● **WHAT TO DO**
Reproduce the data, keeping every word exactly as it is.

● **DATA BLOCK**
****

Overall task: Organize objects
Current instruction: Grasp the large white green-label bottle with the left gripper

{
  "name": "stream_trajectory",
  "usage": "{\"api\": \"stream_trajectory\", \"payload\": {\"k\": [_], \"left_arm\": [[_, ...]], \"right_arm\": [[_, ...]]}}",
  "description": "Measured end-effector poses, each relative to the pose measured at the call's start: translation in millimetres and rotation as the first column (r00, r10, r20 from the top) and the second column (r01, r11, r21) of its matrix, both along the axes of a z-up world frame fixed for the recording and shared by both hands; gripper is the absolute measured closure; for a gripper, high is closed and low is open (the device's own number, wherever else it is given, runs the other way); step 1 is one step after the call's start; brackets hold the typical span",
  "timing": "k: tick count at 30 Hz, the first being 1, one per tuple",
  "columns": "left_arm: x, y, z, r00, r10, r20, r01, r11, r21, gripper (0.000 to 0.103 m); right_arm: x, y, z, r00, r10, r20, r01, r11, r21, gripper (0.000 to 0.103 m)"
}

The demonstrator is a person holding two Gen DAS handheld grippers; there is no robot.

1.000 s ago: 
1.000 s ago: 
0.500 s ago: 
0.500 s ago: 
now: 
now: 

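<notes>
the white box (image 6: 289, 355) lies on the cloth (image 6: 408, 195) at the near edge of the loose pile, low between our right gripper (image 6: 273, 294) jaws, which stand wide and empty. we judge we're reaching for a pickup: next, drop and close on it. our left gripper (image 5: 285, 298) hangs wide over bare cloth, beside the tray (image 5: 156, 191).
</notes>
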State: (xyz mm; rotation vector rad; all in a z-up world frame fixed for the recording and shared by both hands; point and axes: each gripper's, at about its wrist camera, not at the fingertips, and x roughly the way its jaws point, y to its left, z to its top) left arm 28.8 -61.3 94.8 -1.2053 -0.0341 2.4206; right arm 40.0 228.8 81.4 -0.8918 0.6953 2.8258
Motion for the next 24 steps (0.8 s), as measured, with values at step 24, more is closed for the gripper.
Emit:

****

● **ANSWER TO THE EXERCISE**
Overall task: Organize objects
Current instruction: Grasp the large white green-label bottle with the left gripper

{
  "name": "stream_trajectory",
  "usage": "{\"api\": \"stream_trajectory\", \"payload\": {\"k\": [_], \"left_arm\": [[_, ...]], \"right_arm\": [[_, ...]]}}",
  "description": "Measured end-effector poses, each relative to the pose measured at the call's start: translation in millimetres and rotation as the first column (r00, r10, r20 from the top) and the second column (r01, r11, r21) of its matrix, both along the axes of a z-up world frame fixed for the recording and shared by both hands; gripper is the absolute measured closure; for a gripper, high is closed and low is open (the device's own number, wherever else it is given, runs the other way); step 1 is one step after the call's start; brackets hold the typical span",
  "timing": "k: tick count at 30 Hz, the first being 1, one per tuple",
  "columns": "left_arm: x, y, z, r00, r10, r20, r01, r11, r21, gripper (0.000 to 0.103 m); right_arm: x, y, z, r00, r10, r20, r01, r11, r21, gripper (0.000 to 0.103 m)"
}

The demonstrator is a person holding two Gen DAS handheld grippers; there is no robot.

1.000 s ago: 
1.000 s ago: 
0.500 s ago: 
0.500 s ago: 
now: 
now: 

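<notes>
the white box (image 6: 289, 355) lies on the cloth (image 6: 408, 195) at the near edge of the loose pile, low between our right gripper (image 6: 273, 294) jaws, which stand wide and empty. we judge we're reaching for a pickup: next, drop and close on it. our left gripper (image 5: 285, 298) hangs wide over bare cloth, beside the tray (image 5: 156, 191).
</notes>
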State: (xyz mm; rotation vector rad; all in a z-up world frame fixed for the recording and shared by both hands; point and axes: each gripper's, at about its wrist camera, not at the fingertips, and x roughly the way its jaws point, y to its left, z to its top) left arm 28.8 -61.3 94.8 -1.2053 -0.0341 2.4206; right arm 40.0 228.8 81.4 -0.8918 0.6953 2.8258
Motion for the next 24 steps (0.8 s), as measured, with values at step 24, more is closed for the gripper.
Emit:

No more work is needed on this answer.